Reproduce all the entries, matching the original word for word.

Recorded data:

BEGIN

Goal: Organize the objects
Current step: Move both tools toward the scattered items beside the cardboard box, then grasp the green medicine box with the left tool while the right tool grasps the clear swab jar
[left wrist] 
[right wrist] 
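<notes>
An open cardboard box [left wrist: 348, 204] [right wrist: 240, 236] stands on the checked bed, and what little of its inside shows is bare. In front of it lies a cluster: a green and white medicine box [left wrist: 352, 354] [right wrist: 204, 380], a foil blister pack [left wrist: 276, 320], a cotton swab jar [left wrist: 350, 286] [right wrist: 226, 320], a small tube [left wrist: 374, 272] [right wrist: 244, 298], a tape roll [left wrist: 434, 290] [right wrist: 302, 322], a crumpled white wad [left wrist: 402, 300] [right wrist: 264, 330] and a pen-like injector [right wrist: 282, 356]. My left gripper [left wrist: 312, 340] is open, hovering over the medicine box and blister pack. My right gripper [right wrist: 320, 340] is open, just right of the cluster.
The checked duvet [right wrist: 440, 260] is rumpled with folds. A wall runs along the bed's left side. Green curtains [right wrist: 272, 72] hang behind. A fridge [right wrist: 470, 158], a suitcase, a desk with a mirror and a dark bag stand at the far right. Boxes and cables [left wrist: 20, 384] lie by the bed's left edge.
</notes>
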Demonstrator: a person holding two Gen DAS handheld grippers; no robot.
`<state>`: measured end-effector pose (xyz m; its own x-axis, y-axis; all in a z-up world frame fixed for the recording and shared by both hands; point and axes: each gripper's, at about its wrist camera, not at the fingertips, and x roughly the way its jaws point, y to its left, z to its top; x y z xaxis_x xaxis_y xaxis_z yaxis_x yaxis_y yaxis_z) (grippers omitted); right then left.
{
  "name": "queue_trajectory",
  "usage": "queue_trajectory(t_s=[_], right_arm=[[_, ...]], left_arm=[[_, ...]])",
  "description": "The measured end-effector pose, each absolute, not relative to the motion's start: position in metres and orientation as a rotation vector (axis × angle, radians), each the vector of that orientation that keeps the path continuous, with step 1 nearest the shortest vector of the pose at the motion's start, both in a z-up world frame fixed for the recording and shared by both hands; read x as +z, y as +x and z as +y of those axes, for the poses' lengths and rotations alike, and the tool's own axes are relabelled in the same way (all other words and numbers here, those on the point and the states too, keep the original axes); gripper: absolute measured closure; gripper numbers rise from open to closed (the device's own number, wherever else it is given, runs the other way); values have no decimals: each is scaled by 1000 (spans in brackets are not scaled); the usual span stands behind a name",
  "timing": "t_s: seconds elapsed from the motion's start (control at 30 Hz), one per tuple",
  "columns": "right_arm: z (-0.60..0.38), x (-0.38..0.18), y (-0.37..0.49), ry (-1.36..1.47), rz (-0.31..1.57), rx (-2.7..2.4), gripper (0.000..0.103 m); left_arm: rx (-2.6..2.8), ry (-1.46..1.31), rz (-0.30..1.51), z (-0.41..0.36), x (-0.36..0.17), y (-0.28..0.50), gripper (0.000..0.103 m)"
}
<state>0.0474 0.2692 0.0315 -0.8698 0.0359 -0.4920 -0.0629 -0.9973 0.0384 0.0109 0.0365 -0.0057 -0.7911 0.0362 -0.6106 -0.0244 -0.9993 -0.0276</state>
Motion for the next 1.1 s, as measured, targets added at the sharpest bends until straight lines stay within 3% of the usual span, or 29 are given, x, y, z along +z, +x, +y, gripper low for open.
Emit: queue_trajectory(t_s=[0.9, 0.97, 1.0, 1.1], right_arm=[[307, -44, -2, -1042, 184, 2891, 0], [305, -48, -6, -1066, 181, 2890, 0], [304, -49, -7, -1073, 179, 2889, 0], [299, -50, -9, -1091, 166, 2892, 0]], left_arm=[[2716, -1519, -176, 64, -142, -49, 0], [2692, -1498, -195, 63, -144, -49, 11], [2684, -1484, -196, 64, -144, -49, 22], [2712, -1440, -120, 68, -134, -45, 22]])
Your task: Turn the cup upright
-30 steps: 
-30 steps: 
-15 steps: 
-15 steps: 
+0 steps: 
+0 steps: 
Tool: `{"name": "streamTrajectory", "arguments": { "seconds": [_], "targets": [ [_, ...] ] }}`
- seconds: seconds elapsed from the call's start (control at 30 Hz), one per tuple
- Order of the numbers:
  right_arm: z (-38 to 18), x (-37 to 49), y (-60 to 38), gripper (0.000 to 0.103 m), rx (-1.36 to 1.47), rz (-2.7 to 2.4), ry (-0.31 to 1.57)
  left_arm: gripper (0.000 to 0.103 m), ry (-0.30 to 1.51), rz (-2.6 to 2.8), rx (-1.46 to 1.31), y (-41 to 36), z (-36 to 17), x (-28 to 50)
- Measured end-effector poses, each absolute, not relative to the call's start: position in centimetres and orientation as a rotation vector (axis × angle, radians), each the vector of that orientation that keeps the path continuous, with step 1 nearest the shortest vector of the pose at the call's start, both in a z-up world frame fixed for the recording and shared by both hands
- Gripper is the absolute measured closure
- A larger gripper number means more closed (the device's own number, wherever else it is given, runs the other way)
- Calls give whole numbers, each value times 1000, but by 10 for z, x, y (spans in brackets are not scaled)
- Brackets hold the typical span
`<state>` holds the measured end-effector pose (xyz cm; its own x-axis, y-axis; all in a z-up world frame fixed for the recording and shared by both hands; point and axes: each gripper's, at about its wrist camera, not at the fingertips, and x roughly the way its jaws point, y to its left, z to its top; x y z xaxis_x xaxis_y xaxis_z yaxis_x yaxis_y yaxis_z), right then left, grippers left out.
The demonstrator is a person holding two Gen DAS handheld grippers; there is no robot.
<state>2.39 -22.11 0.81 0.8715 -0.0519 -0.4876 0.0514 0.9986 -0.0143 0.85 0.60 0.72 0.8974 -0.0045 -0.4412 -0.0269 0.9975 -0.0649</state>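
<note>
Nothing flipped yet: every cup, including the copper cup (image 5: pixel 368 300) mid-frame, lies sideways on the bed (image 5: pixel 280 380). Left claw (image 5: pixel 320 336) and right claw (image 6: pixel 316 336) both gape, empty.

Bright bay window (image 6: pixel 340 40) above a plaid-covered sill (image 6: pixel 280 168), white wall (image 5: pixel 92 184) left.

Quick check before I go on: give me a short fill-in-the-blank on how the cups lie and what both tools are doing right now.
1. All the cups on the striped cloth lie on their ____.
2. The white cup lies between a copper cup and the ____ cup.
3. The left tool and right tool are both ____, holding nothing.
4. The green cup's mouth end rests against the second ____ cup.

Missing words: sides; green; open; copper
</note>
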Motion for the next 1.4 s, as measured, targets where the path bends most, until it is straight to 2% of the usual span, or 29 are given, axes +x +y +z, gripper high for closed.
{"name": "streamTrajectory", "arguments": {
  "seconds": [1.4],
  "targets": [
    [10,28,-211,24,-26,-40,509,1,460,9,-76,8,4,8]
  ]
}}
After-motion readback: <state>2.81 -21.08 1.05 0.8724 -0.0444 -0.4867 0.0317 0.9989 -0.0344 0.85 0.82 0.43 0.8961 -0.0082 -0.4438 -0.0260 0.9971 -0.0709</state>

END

Task output:
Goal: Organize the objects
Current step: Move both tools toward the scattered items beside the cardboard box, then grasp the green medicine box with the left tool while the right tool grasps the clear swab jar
[left wrist] 
[right wrist] 
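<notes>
An open cardboard box [left wrist: 348, 204] [right wrist: 240, 236] stands on the checked bed, and what little of its inside shows is bare. In front of it lies a cluster: a green and white medicine box [left wrist: 352, 354] [right wrist: 204, 380], a foil blister pack [left wrist: 276, 320], a cotton swab jar [left wrist: 350, 286] [right wrist: 226, 320], a small tube [left wrist: 374, 272] [right wrist: 244, 298], a tape roll [left wrist: 434, 290] [right wrist: 302, 322], a crumpled white wad [left wrist: 402, 300] [right wrist: 264, 330] and a pen-like injector [right wrist: 282, 356]. My left gripper [left wrist: 312, 340] is open, hovering over the medicine box and blister pack. My right gripper [right wrist: 320, 340] is open, just right of the cluster.
The checked duvet [right wrist: 440, 260] is rumpled with folds. A wall runs along the bed's left side. Green curtains [right wrist: 272, 72] hang behind. A fridge [right wrist: 470, 158], a suitcase, a desk with a mirror and a dark bag stand at the far right. Boxes and cables [left wrist: 20, 384] lie by the bed's left edge.
</notes>
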Demonstrator: a person holding two Gen DAS handheld grippers; no robot.
`<state>`: measured end-effector pose (xyz m; its own x-axis, y-axis; all in a z-up world frame fixed for the recording and shared by both hands; point and axes: each gripper's, at about its wrist camera, not at the fingertips, and x roughly the way its jaws point, y to its left, z to its top; x y z xaxis_x xaxis_y xaxis_z yaxis_x yaxis_y yaxis_z) (grippers omitted); right then left.
{
  "name": "queue_trajectory",
  "usage": "queue_trajectory(t_s=[_], right_arm=[[_, ...]], left_arm=[[_, ...]])",
  "description": "The measured end-effector pose, each absolute, not relative to the motion's start: position in metres and orientation as a rotation vector (axis × angle, radians), each the vector of that orientation that keeps the path continuous, with step 1 nearest the shortest vector of the pose at the motion's start, both in a z-up world frame fixed for the recording and shared by both hands; read x as +z, y as +x and z as +y of those axes, for the poses' lengths and rotations alike, and the tool's own axes are relabelled in the same way (all other words and numbers here, those on the point and the states too, keep the original axes); gripper: absolute measured closure; gripper numbers rise from open to closed (the device's own number, wherever else it is given, runs the other way); values have no decimals: each is scaled by 1000 (spans in brackets are not scaled); the usual span stands behind a name",
  "timing": "t_s: seconds elapsed from the motion's start (control at 30 Hz), one per tuple",
  "columns": "right_arm: z (-0.60..0.38), x (-0.38..0.18), y (-0.37..0.49), ry (-1.36..1.47), rz (-0.31..1.57), rx (-2.7..2.4), gripper (0.000..0.103 m); left_arm: rx (-2.6..2.8), ry (-1.46..1.31), rz (-0.30..1.51), z (-0.41..0.36), x (-0.36..0.17), y (-0.28..0.50), gripper (0.000..0.103 m)"
}
<state>0.0474 0.2692 0.0315 -0.8698 0.0359 -0.4920 -0.0629 -0.9973 0.0384 0.0109 0.0365 -0.0057 -0.7911 0.0362 -0.6106 -0.0244 -0.9993 -0.0276</state>
Motion for the next 1.1 s, as measured, targets added at the sharpest bends until straight lines stay within 3% of the usual span, or 29 are given, x, y, z along +z, +x, +y, gripper low for open.
Emit: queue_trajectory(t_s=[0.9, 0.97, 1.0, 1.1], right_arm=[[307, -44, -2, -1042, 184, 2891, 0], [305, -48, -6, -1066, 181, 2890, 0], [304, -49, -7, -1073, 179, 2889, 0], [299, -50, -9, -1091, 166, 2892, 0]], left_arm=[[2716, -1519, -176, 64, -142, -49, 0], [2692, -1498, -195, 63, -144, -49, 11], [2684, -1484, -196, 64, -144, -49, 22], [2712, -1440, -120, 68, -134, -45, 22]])
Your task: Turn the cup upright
-30 steps: 
-30 steps: 
-15 steps: 
-15 steps: 
+0 steps: 
+0 steps: 
Tool: `{"name": "streamTrajectory", "arguments": { "seconds": [_], "targets": [ [_, ...] ] }}`
- seconds: seconds elapsed from the call's start (control at 30 Hz), one per tuple
- Order of the numbers:
  right_arm: z (-38 to 18), x (-37 to 49), y (-60 to 38), gripper (0.000 to 0.103 m), rx (-1.36 to 1.47), rz (-2.7 to 2.4), ry (-0.31 to 1.57)
  left_arm: gripper (0.000 to 0.103 m), ry (-0.30 to 1.51), rz (-2.6 to 2.8), rx (-1.46 to 1.31), y (-41 to 36), z (-36 to 17), x (-28 to 50)
- Measured end-effector poses, each absolute, not relative to the call's start: position in centimetres and orientation as a rotation vector (axis × angle, radians), each the vector of that orientation that keeps the path continuous, with step 1 nearest the shortest vector of the pose at the call's start, both in a z-up world frame fixed for the recording and shared by both hands
- Gripper is the absolute measured closure
- A larger gripper number means more closed (the device's own number, wherever else it is given, runs the other way)
- Calls give whole numbers, each value times 1000, but by 10 for z, x, y (spans in brackets are not scaled)
- Brackets hold the typical span
`<state>` holds the measured end-effector pose (xyz cm; its own x-axis, y-axis; all in a z-up world frame fixed for the recording and shared by both hands; point and axes: each gripper's, at about its wrist camera, not at the fingertips, and x roughly the way its jaws point, y to its left, z to its top; x y z xaxis_x xaxis_y xaxis_z yaxis_x yaxis_y yaxis_z), right then left, grippers left out.
The demonstrator is a person holding two Gen DAS handheld grippers; there is no robot.
<state>2.39 -22.11 0.81 0.8715 -0.0519 -0.4876 0.0514 0.9986 -0.0143 0.85 0.60 0.72 0.8974 -0.0045 -0.4412 -0.0269 0.9975 -0.0649</state>
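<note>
Nothing flipped yet: every cup, including the copper cup (image 5: pixel 368 300) mid-frame, lies sideways on the bed (image 5: pixel 280 380). Left claw (image 5: pixel 320 336) and right claw (image 6: pixel 316 336) both gape, empty.

Bright bay window (image 6: pixel 340 40) above a plaid-covered sill (image 6: pixel 280 168), white wall (image 5: pixel 92 184) left.

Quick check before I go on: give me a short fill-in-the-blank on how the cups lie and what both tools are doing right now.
1. All the cups on the striped cloth lie on their ____.
2. The white cup lies between a copper cup and the ____ cup.
3. The left tool and right tool are both ____, holding nothing.
4. The green cup's mouth end rests against the second ____ cup.

Missing words: sides; green; open; copper
</note>
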Motion for the next 1.4 s, as measured, targets where the path bends most, until it is straight to 2% of the usual span, or 29 are given, axes +x +y +z, gripper high for closed.
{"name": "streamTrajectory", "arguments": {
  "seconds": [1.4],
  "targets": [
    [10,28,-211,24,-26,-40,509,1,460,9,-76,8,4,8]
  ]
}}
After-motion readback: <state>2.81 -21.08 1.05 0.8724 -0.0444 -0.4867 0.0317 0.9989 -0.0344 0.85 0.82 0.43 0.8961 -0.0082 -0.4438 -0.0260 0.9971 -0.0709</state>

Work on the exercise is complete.